» Exercise goal
Go through the material below and copy all lines with "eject".

» Provided entries
☆ ☆ ☆ ☆ ☆ ☆ ☆
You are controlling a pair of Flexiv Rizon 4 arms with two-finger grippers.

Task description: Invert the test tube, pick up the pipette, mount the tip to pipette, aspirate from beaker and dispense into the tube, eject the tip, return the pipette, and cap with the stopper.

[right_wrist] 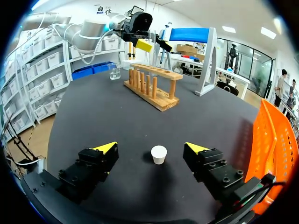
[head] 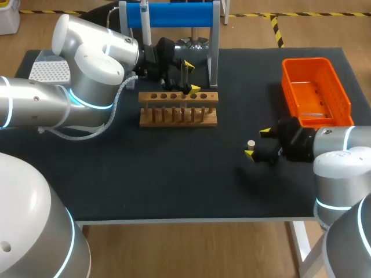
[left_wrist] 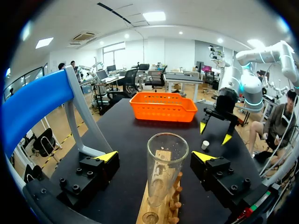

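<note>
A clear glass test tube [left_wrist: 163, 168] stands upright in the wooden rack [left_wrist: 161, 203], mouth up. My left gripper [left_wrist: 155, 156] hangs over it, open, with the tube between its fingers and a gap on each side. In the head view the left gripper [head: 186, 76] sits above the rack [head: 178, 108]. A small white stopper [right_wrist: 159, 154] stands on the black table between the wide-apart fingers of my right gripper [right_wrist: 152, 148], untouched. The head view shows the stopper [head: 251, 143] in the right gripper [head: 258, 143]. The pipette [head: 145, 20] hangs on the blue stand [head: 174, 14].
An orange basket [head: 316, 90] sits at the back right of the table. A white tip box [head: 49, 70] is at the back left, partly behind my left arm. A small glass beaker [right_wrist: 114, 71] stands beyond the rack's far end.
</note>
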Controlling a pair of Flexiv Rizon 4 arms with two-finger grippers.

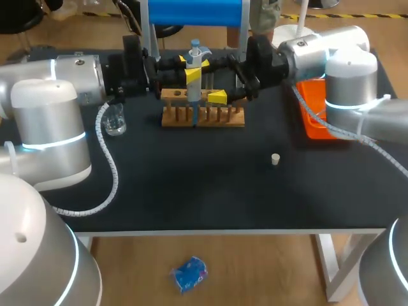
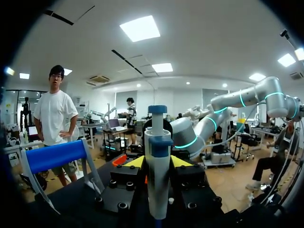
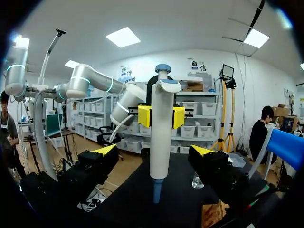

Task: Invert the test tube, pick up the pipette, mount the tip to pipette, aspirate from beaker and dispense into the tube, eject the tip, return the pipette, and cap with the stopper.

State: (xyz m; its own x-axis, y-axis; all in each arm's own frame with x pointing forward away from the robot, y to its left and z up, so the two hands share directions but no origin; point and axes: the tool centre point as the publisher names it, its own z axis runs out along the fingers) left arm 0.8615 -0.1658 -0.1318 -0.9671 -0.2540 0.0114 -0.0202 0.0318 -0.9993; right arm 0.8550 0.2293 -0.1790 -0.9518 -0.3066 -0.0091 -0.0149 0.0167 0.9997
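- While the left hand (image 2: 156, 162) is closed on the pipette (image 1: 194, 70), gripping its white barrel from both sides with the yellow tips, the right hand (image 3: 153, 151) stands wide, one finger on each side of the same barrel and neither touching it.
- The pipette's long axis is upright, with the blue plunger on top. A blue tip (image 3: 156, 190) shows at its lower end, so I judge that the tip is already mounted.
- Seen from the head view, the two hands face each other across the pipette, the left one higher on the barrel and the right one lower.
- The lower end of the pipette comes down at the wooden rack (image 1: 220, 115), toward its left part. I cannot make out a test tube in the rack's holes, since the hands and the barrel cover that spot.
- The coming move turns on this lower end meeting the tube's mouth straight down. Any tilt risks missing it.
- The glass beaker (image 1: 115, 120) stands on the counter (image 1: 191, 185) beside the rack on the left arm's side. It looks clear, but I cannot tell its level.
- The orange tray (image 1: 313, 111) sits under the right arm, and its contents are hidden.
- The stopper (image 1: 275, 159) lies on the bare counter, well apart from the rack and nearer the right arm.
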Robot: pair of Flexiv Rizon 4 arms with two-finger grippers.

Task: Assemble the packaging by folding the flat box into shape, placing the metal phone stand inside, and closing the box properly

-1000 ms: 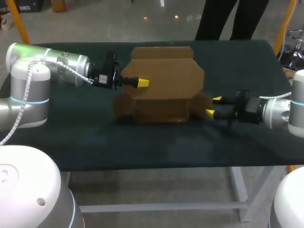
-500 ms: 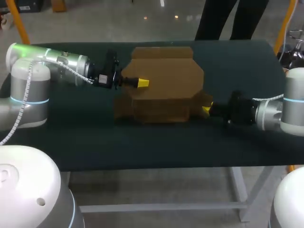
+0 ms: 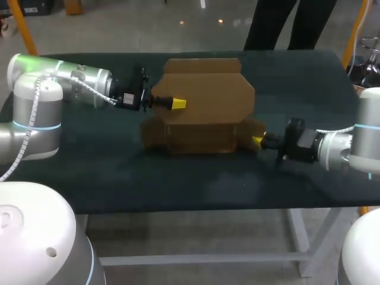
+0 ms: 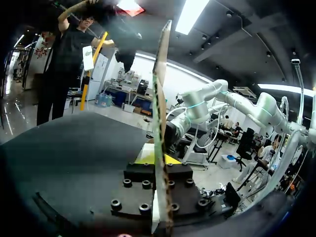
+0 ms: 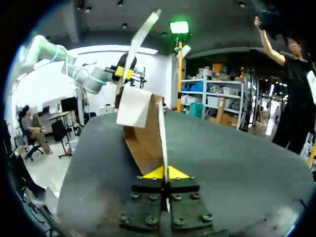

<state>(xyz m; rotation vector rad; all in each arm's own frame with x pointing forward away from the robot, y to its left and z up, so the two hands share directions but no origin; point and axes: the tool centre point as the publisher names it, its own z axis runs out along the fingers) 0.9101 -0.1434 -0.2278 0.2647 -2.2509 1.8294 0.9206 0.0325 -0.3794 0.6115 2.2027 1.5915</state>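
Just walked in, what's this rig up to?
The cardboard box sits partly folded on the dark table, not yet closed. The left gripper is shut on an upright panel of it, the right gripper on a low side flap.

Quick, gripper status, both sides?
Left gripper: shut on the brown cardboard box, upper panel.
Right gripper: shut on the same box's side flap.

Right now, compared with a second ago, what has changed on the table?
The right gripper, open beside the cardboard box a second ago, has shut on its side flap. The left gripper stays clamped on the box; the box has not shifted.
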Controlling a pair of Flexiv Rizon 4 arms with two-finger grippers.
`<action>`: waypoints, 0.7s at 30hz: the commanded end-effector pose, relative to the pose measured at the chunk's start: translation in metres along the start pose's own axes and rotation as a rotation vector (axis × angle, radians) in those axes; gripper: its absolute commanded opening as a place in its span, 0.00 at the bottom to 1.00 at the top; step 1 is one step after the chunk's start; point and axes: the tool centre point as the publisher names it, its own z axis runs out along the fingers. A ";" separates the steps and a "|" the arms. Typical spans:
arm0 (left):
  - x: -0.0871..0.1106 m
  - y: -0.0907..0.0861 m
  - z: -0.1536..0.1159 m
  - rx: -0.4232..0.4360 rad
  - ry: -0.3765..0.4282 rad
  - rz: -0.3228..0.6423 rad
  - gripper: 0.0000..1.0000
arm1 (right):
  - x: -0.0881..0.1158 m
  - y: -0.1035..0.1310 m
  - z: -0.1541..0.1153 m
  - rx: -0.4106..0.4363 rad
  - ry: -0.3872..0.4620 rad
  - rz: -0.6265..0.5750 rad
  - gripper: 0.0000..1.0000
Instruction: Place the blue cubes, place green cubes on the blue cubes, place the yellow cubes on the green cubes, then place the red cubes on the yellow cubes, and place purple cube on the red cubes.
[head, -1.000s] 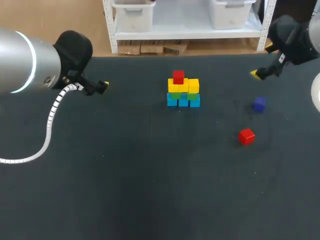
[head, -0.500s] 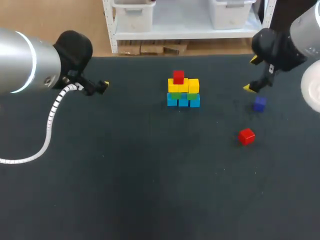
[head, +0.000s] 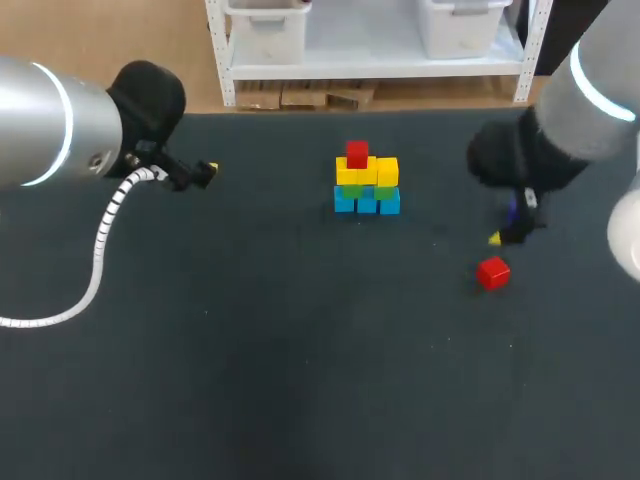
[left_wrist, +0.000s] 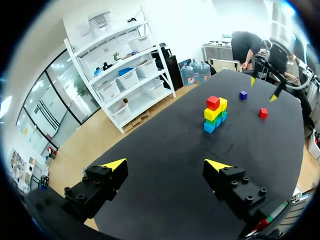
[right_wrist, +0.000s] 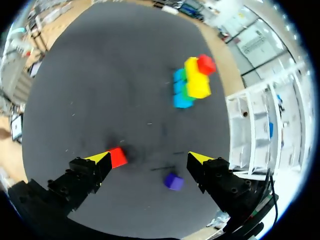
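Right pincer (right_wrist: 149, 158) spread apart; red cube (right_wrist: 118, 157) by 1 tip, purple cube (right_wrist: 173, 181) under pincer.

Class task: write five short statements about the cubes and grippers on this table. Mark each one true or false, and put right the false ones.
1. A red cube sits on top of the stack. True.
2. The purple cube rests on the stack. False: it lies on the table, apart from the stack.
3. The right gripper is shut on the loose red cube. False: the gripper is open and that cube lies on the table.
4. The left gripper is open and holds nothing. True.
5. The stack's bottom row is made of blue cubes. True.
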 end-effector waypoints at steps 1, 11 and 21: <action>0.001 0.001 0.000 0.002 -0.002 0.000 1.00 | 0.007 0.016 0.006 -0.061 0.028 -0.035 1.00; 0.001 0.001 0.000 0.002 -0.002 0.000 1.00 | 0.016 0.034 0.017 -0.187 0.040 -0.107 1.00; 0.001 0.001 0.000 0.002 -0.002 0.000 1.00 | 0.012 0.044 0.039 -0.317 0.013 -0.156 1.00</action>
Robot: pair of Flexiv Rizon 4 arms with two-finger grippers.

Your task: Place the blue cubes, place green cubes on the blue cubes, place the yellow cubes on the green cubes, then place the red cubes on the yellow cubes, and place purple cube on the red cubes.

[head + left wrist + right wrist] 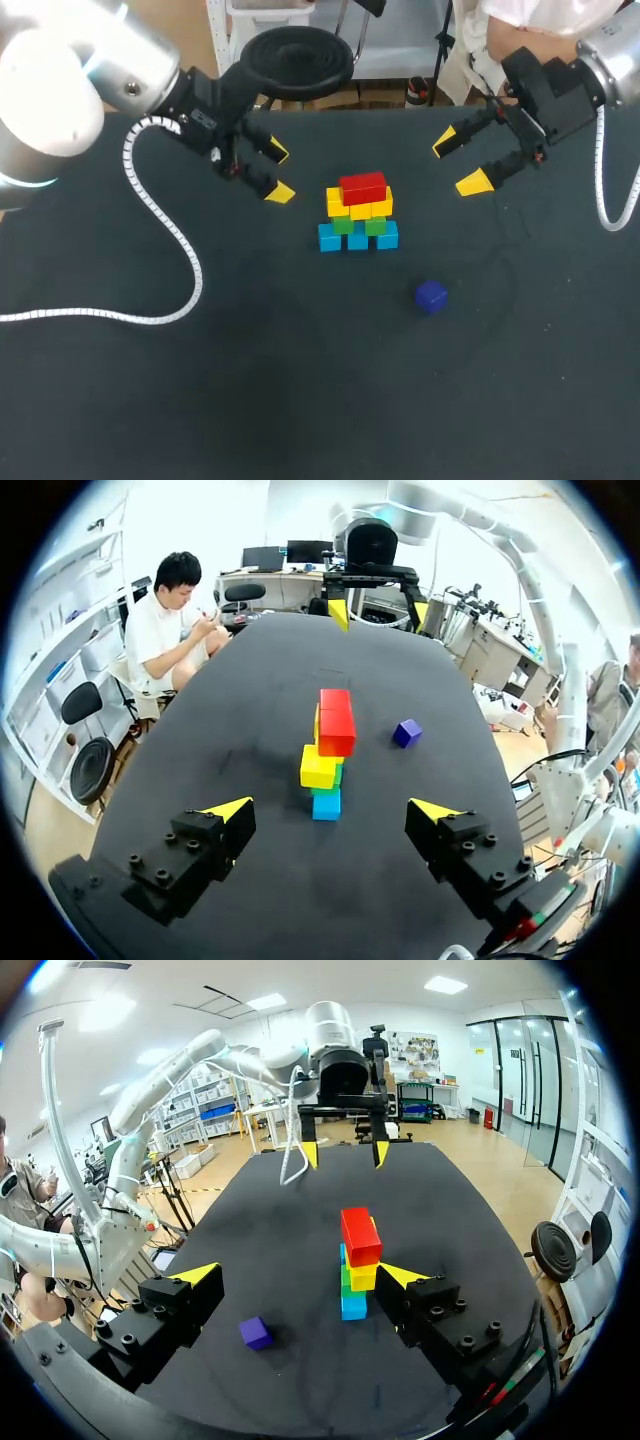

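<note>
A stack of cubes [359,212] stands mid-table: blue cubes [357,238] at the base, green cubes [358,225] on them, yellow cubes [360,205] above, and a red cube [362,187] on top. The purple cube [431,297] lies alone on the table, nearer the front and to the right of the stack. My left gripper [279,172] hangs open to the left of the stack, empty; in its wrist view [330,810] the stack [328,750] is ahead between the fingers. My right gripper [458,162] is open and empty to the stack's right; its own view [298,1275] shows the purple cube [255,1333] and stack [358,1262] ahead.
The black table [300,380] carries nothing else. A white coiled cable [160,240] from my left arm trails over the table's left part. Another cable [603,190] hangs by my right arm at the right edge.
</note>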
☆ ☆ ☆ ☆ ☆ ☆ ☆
» Your solution
Task description: Invert the test tube, pick up the pipette, mount the tip to pipette, aspirate from beaker and dispense into the tube, eject the tip, return the pipette, and cap with the stopper.
Task: Invert the test tube, pick up the pipette, mount the tip to pipette, aspirate from beaker and dispense into the tube, eject the tip, return the pipette, and cap with the stopper.

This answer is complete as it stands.